Try it => Return the exact lines from the one containing "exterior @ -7" through the final line of the material below, with both ends kept.

━━━ Exercise data

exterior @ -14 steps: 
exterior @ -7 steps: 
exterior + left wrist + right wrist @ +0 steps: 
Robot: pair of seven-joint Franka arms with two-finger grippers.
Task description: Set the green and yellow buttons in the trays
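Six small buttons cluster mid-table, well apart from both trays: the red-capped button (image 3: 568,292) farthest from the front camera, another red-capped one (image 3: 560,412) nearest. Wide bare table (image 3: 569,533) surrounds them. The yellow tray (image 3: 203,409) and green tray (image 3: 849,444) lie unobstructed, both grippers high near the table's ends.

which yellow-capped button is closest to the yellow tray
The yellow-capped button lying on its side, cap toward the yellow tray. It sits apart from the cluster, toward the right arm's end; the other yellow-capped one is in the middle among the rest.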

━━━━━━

Problem solution =>
exterior @ -7 steps: 
exterior + left wrist + right wrist @ +0 steps: 
Robot: pair of seven-joint Franka arms with two-finger grippers.
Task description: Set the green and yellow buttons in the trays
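Six small buttons cluster mid-table, well apart from both trays: the red-capped button (image 3: 568,292) farthest from the front camera, another red-capped one (image 3: 560,412) nearest. Wide bare table (image 3: 569,533) surrounds them. The yellow tray (image 3: 203,409) and green tray (image 3: 849,444) lie unobstructed, both grippers high near the table's ends.

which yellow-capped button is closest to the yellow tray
The yellow-capped button lying on its side, cap toward the yellow tray. It sits apart from the cluster, toward the right arm's end; the other yellow-capped one is in the middle among the rest.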

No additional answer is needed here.